UUID Identifiers - Technical Documentation

General Considerations

Legacy data

Although the new format for primary must be able to store UUIDs, the changes will not be made in the legacy data primary keys. This will cause the coexistence of the two models in the tables, there will be some records with the UUID primary and other ones with the old system adapted to the new type.


DBSourceManager export

When DBSoruceManager exports database into files, records are ordered them by their primary key. This caused to have in XML files records ordered by development environment and the new records after the older ones. As consequence of this DBSourceManager was able to distinguish between core and custom code and so was indicated in the file.

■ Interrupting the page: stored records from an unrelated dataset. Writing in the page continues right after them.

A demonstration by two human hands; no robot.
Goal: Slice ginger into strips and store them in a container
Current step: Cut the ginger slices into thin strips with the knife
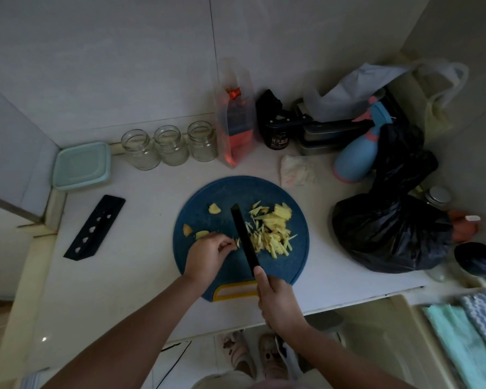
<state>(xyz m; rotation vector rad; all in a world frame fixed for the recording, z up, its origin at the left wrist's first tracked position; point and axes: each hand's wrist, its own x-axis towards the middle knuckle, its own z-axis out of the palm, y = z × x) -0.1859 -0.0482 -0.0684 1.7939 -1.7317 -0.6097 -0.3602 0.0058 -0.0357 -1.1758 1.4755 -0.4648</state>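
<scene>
The left hand [205, 255] grip pinches the small pale ginger piece [237, 243] on the round blue cutting board [227, 192]. Keep that grip tucked clear of the black knife [244, 237] just beside it. The right hand [279, 301] grip is wrapped round the knife. Cut yellow ginger strips [275, 234] lie right of the blade.

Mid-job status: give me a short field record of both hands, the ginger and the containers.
left hand: pinches small ginger piece beside blade
right hand: grips black knife, blade on round blue cutting board
cut: pale yellow ginger strips piled right of blade
uncut: three ginger chunks on board's left
containers: three clear glass jars, lidless, no ginger visible inside; teal lidded plastic box
</scene>
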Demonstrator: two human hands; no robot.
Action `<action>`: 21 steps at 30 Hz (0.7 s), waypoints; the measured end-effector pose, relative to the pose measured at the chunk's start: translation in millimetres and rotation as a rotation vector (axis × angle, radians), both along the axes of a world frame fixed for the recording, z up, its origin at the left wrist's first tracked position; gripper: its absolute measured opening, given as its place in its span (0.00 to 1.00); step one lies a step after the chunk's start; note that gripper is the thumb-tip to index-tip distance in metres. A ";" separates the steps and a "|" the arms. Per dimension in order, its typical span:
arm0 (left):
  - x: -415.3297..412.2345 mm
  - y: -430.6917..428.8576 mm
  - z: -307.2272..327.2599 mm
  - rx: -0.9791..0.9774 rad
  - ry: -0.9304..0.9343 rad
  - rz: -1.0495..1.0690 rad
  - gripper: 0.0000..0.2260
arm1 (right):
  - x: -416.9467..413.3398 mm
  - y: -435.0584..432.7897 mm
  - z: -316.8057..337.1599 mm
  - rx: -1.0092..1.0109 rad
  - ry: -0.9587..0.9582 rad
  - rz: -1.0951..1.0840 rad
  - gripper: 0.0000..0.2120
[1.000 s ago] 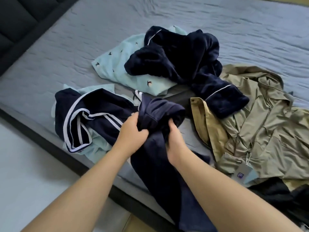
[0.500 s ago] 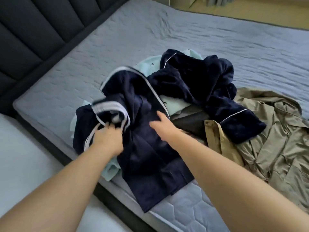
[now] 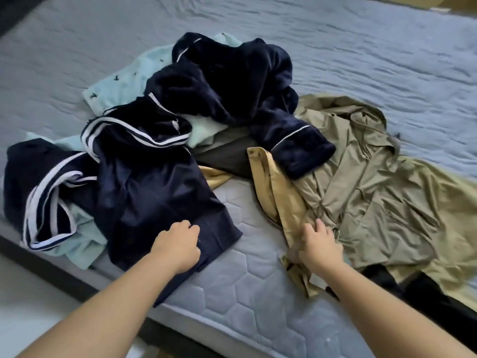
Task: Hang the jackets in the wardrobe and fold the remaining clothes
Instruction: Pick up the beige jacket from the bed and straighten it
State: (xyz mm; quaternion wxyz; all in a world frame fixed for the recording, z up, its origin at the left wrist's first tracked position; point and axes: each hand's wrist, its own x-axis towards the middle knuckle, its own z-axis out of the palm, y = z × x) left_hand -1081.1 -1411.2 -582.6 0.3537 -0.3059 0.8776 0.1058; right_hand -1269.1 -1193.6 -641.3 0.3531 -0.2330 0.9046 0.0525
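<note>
The left hand [image 3: 178,245] lies knuckles-up on the lower hem of the navy striped garment [image 3: 144,182], fingers curled loosely; whether it pinches the cloth or only presses it I cannot tell. The right hand [image 3: 318,248] is closed over the tan edge of the olive jacket [image 3: 374,202], fingers bunched into the fabric near the front edge of the bed [image 3: 247,288]. The jacket sprawls across the right side of the bed, its mustard lining flap running up toward the middle, where the cuff of a navy plush robe [image 3: 232,83] lies on top of it. A pale mint garment [image 3: 121,86] is buried under the robe and the striped piece, and something black [image 3: 387,280] sits under the jacket's near hem. The risk, as I judge it, is in the overlap: lifting the jacket from this one bunched corner would likely drag the robe sleeve and the dark layer beneath along with it, or tip the black item off the front edge. The striped garment already overhangs that edge, so releasing it carelessly could let it slide to the floor.
</note>
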 end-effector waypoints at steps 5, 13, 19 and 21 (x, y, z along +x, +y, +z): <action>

UUIDs usage will cause new records to be unpredictably located in the file. This will make DBSourceManager to lose the ability of distinguishing core and custom ranges.

Note that this is not a problem in case the Modularity project is implemented because customizations will be managed as modules but it is if not.


Database datatype

UUIDs can be represented as a varchar2(32) as an hexadecimal value without scores (-) for group separator or as varchar2(36) with separators.

It also can be represented as a numeric value. The main advantage of this approach is that the current type for primary keys is a number(10) so the modification in the model would be smaller and in manual code almost none, on the other hand, varchar(32) is a more standard way to store UUID values than number, so although the higher implementation effort this should be the way to implement.

PostgreSQL 8.3 includes a native UUID type but this type will not be used because of compatibility reasons with Oracle.


UUID generation

Currently primary key values are obtained using the ad_sequence_next db store procedure. This is so because PKs were strongly related with the database information (which was the latest assigned PK value).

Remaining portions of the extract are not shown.